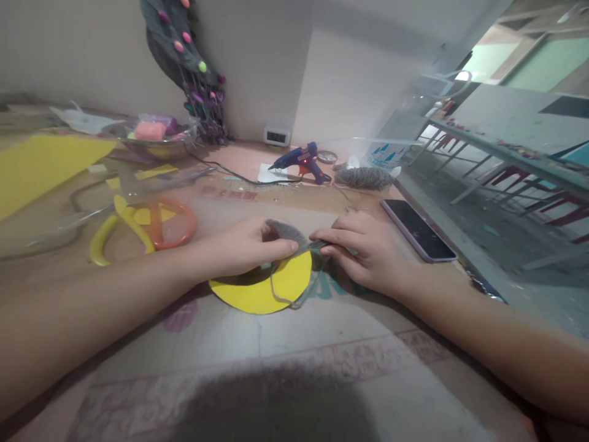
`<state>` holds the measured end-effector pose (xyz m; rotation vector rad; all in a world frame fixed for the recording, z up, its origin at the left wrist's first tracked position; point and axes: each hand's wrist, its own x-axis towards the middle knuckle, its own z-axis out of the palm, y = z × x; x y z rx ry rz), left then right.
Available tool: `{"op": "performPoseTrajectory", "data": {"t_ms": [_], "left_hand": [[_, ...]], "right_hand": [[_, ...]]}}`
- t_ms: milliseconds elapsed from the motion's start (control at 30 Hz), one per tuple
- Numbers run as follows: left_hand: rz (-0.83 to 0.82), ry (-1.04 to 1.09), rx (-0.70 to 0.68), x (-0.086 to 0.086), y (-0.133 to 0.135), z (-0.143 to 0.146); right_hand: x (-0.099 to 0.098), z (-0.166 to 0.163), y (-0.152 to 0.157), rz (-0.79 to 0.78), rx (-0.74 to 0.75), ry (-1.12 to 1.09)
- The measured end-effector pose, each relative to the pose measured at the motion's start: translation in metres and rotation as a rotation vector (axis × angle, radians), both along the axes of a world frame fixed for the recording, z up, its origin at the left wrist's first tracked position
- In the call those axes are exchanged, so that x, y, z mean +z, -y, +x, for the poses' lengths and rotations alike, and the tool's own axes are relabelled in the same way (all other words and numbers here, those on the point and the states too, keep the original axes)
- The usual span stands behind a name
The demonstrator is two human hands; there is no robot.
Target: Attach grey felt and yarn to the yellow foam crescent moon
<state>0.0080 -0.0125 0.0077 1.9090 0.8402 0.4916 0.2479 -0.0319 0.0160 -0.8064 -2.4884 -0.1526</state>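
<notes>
A yellow crescent-shaped piece of card or foam (260, 298) lies low over the table, its upper end wrapped in grey yarn (288, 231). My left hand (248, 245) is closed on that wrapped part, thumb on top. To the right, my right hand (363, 248) pinches a bit of the grey yarn between thumb and fingers, close beside the wrapped end. A loose loop of yarn (275, 288) hangs across the yellow face. Part of the crescent is hidden behind my left hand.
A blue glue gun (299, 158) rests on white paper behind my hands, beside a grey yarn skein (365, 177). A phone (418, 230) lies right. Scissors with orange and yellow handles (154, 230), a yellow sheet (46, 166) and a bowl (156, 147) are left. The table edge drops off right.
</notes>
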Motion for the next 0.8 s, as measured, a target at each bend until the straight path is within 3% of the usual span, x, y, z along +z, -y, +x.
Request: {"op": "performPoseTrajectory", "data": {"t_ms": [233, 533, 700, 800], "left_hand": [[-0.005, 0.033, -0.015, 0.002, 0.002, 0.001], [0.108, -0.067, -0.045, 0.002, 0.004, 0.005], [0.123, -0.071, -0.059, 0.001, 0.003, 0.005], [0.105, -0.066, -0.043, 0.000, 0.002, 0.004]], "right_hand": [[-0.003, 0.000, -0.004, -0.241, -0.198, -0.229], [0.004, -0.025, 0.014, -0.747, -0.229, -0.356], [-0.001, -0.026, 0.015, -0.880, -0.202, -0.365], [0.003, -0.025, 0.016, -0.874, -0.176, -0.396]]}}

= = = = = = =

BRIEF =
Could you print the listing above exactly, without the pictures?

WRITTEN RESPONSE =
`<state>` holds the measured end-effector pose (xyz m; rotation vector rad; all in a world frame fixed for the recording, z up, its origin at the left wrist's first tracked position; point and axes: each hand's wrist, its own x-axis towards the middle knuckle, its own z-axis out of the palm, y = z × x; x y z rx ry rz), left then right.
Available tool: `{"op": "performPoseTrajectory", "data": {"t_ms": [_], "left_hand": [[_, ...]], "right_hand": [[_, ...]]}}`
- t_ms: milliseconds elapsed from the motion's start (control at 30 Hz), one per tuple
- Numbers run as follows: left_hand: rz (-0.83 to 0.82), ry (-1.04 to 1.09), rx (-0.70 to 0.68), x (-0.086 to 0.086), y (-0.133 to 0.135), z (-0.143 to 0.146); right_hand: x (-0.099 to 0.098), z (-0.166 to 0.163), y (-0.152 to 0.157), rz (-0.79 to 0.78), rx (-0.74 to 0.75), ry (-1.12 to 1.09)
- The measured end-effector pose, each relative to the pose measured at the motion's start: translation in metres and rotation as a rotation vector (axis × angle, radians), both along the axes of a world frame fixed for the recording, z up, its origin at the left wrist's first tracked position
- In the call those axes are exchanged, so that x, y, z mean +z, -y, +x, for the poses' lengths and rotations alike, and the tool's own axes are relabelled in the same way (all other words and numbers here, those on the point and the states too, keep the original axes)
- The usual span stands behind a name
The demonstrator is two human hands; there is no robot.
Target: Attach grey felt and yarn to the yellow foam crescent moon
<state>0.0080 -0.0125 0.0077 1.9090 0.8402 0.4916 0.2479 -0.0319 0.0160 -0.8064 -2.4884 -0.1526</state>
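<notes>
A yellow crescent-shaped piece of card or foam (260, 298) lies low over the table, its upper end wrapped in grey yarn (288, 231). My left hand (248, 245) is closed on that wrapped part, thumb on top. To the right, my right hand (363, 248) pinches a bit of the grey yarn between thumb and fingers, close beside the wrapped end. A loose loop of yarn (275, 288) hangs across the yellow face. Part of the crescent is hidden behind my left hand.
A blue glue gun (299, 158) rests on white paper behind my hands, beside a grey yarn skein (365, 177). A phone (418, 230) lies right. Scissors with orange and yellow handles (154, 230), a yellow sheet (46, 166) and a bowl (156, 147) are left. The table edge drops off right.
</notes>
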Motion for the next 0.8 s, as measured, a target at each bend until the straight path is within 3% of the usual span, x, y, z along +z, -y, +x.
Request: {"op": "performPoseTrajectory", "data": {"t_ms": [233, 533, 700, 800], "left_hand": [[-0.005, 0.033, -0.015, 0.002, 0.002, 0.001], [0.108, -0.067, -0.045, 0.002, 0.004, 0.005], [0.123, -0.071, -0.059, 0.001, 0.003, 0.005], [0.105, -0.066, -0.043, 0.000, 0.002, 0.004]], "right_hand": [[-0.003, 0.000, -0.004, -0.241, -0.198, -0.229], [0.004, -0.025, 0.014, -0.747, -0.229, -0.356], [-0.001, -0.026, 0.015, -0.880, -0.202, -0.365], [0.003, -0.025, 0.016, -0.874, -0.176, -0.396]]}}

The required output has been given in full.